Redoing PDF OCR Issue

Lampornis · July 13, 2021, 2:45pm

I have a bunch of Hazel rules set up to move and rename various bills and statements that I regularly download that, as most of you know, saves tons of time with regard to organizing my life. However, each month I get a few documents in which the quality of the OCR is not great so Hazel can’t adequately read them to apply certain rules. My standard tact to dealing with this is simply to redo the OCR then all is well. But when I get a bad document OCR from my insurance company I hit a snag because each time I try to redo the OCR I get an error that says I need the document owner password in order to do any sort of editing on the document. I need no password to open or read the PDF, just to edit it. Anyone have ideas on a work around for this?

JKoopmans · July 13, 2021, 6:17pm

Take a screenshot and pdf + ocr that?

nlippman · July 13, 2021, 6:33pm

What app are you using to open and to OCR the document?

Lampornis · July 14, 2021, 2:44am

I am using PDFPen Pro.

Stephen_C · July 14, 2021, 5:56am

Are you able to highlight the file in Finder, display the information panel (⌘ + I) and give yourself read and write permissions?

Stephen

vco1 · July 14, 2021, 7:10am

Does makes sense, doesn’t it?

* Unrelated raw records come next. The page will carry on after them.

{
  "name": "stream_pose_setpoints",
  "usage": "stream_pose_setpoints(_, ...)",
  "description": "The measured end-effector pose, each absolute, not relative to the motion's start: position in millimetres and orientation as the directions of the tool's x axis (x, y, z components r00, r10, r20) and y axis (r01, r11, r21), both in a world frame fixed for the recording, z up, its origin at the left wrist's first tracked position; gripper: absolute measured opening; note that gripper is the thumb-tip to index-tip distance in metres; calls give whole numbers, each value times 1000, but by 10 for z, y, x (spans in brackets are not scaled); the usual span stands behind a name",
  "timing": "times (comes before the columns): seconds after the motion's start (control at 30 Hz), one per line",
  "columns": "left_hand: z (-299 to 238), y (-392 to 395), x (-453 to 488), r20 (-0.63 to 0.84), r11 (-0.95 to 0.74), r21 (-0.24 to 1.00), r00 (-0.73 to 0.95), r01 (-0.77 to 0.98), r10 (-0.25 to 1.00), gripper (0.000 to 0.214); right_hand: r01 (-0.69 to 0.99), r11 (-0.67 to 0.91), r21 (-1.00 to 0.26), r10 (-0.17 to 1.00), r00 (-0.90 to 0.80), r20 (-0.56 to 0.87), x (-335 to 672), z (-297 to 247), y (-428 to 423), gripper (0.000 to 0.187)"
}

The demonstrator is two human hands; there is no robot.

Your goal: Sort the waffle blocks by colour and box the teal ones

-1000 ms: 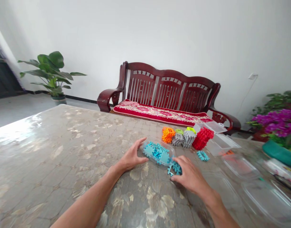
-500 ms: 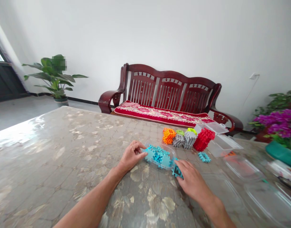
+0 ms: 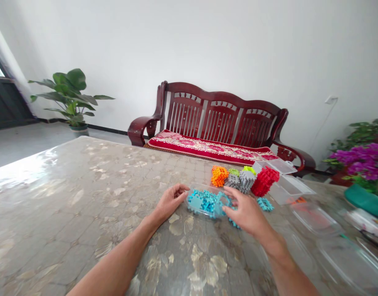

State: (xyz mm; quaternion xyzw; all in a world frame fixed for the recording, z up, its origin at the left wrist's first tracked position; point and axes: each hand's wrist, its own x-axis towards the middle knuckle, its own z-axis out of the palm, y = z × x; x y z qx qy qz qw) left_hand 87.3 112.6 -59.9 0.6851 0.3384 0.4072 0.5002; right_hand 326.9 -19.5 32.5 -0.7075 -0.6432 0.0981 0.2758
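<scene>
A clear plastic container (image 3: 204, 214) holds a heap of light-blue interlocking plastic pieces (image 3: 204, 201). At its left end, my left hand (image 3: 171, 201) pinches the rim between thumb and fingers. My right hand (image 3: 245, 210) is over the container's right end, its thumb and fingers closed on a blurred light-blue interlocking piece (image 3: 224, 200). Beneath that hand, another light-blue piece (image 3: 234, 223) lies on the table, mostly hidden by it. A further single light-blue piece (image 3: 265, 204) rests to the right of the hand.
Behind the container stand stacks of orange pieces (image 3: 220, 176), grey pieces (image 3: 247, 181) and red pieces (image 3: 265, 181), with some lime green ones. To the right are open clear boxes (image 3: 287, 189) and lids. A flowerpot (image 3: 366, 200) stands at the far right; a wooden bench (image 3: 222, 111) is beyond the table.
My right hand has moved up and left from the pieces beside the container to above its right end, now with a light-blue piece in its fingers. My left hand stays at the rim.
</scene>
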Motion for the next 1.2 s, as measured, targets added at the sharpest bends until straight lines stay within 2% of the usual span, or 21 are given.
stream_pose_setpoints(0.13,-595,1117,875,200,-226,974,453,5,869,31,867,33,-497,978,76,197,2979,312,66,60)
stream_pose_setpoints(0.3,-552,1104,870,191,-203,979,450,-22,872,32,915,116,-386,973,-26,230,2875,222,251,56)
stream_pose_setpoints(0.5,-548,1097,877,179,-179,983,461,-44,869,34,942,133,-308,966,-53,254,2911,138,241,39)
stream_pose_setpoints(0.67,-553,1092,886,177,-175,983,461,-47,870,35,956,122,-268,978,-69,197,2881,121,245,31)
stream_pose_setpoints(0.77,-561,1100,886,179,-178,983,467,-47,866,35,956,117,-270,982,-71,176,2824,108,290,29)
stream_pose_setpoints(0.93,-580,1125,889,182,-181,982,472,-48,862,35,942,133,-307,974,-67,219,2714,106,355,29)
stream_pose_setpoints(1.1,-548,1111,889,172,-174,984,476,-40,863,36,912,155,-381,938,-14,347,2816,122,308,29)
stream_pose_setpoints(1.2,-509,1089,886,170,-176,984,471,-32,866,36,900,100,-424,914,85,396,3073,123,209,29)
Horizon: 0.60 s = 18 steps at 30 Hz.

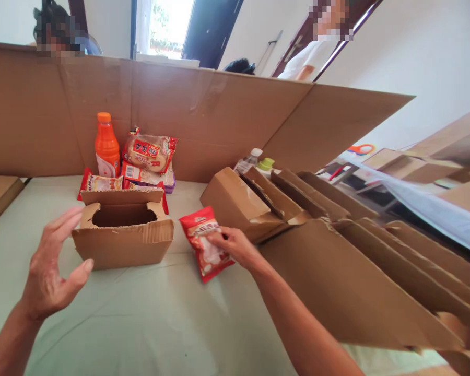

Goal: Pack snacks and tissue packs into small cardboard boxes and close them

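Note:
My right hand (235,246) grips a red and white snack packet (204,230) by its right side, over the light green cloth. To its left stands a small cardboard box (123,248) with its top open; the inside looks dark and I cannot see its bottom. Beside the box's left end, my left hand (57,266) is held with thumb and fingers spread, nothing between them. Behind the box are another red snack packet (102,183), an orange drink bottle (107,146), and a bag of bread (149,151) resting on a purple and white carton (151,177).
Cardboard dividers (309,261) form compartments along the right, with a clear bottle (254,154) and a green-capped item (266,164) behind. A tall cardboard wall (180,104) closes off the back. Flat cardboard (0,196) lies far left. Other people are beyond the wall.

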Motion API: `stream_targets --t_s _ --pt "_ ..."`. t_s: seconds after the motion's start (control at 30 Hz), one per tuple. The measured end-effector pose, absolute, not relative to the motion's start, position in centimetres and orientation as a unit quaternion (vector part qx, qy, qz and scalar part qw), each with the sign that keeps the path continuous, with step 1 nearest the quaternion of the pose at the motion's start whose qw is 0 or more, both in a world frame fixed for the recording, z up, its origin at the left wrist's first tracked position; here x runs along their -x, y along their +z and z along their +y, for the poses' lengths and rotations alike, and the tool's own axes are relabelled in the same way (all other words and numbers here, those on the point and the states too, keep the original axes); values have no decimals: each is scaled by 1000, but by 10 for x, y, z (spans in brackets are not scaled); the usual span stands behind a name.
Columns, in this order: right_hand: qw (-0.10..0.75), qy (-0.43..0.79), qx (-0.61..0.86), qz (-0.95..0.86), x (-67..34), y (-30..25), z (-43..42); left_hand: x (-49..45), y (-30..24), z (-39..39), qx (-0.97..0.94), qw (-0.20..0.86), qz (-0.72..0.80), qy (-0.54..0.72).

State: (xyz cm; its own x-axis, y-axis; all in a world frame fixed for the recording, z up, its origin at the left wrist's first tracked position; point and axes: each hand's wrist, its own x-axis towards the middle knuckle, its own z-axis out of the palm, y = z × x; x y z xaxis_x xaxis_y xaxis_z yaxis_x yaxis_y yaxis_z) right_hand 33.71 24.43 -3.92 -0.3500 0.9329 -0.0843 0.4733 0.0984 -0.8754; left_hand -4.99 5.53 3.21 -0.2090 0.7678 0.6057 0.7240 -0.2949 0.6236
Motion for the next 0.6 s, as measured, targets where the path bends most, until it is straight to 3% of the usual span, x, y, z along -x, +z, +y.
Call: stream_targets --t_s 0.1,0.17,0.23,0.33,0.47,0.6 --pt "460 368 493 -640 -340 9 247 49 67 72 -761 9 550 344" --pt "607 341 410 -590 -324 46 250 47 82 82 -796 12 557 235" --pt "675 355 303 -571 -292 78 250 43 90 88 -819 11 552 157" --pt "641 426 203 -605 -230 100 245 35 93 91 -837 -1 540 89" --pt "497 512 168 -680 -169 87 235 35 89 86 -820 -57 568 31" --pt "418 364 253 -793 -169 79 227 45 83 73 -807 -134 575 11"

You insurance company obviously doesn’t want anyone to tamper with their documents.

Adobe pdf’s can have several levels of protection. One of them being editing/changing the pdf. Which is what you do if you (try to) re-ocr.

That being said, if you receive a pdf from a company there should be no need to ocr it. It already contains a text representation of the pdf ‘image’. So my first step would be to skip the initial ocr and use the document you received.

Lampornis · July 14, 2021, 12:35pm

Nope, says it is password protected.

Lampornis · July 14, 2021, 12:42pm

Perhaps it makes sense, but it simply is uncommon. They are the only ones that do this. My bank does not do this. It is not a huge deal, just a question of curiosity.

I always use the document I receive first. This is only an issue when for whatever reason the OCR is bad and Hazel cannot read it. It happens from time-to-time. When this happens I redo the OCR and life is good.

vco1 · July 14, 2021, 1:10pm

If you receive the document as a pdf the original (i.e. source) text is embedded. That is not OCR’ed. So it simply can’t be bad. It’s the source text from which the pdf was generated. Runing OCR on that pdf will only worsen the situation.

Compare it to a pdf that you generate from a Word doc. You don’t have to OCR it either. The text is already there. Not because Word or macOS ran some mysterious OCR task when creating the pdf. But because it already had the source text to start with.

There is no way mass-generated pdf’s are OCR’ed by the company/organization/whatever that sends it to you. There is simply no need to OCR these documents. The text layer is already there. And that text layer is the source from which the pdf is generated. It should (will) be a 100% match.

If Hazel has troubles with these files, there is something wrong with Hazel or (most likely) your rule. Keep in mind that text in pdf’s doesn’t always have the same structure (compared to content) as the format you see on screen. However, there won’t be any misspellings (“bad ocr”). Unless these are visible on screen too. In which case… wel you get it…they were in the source.

DEVONtech_Jim · July 14, 2021, 2:09pm

Any electronic documents from my insurance company are password-protected.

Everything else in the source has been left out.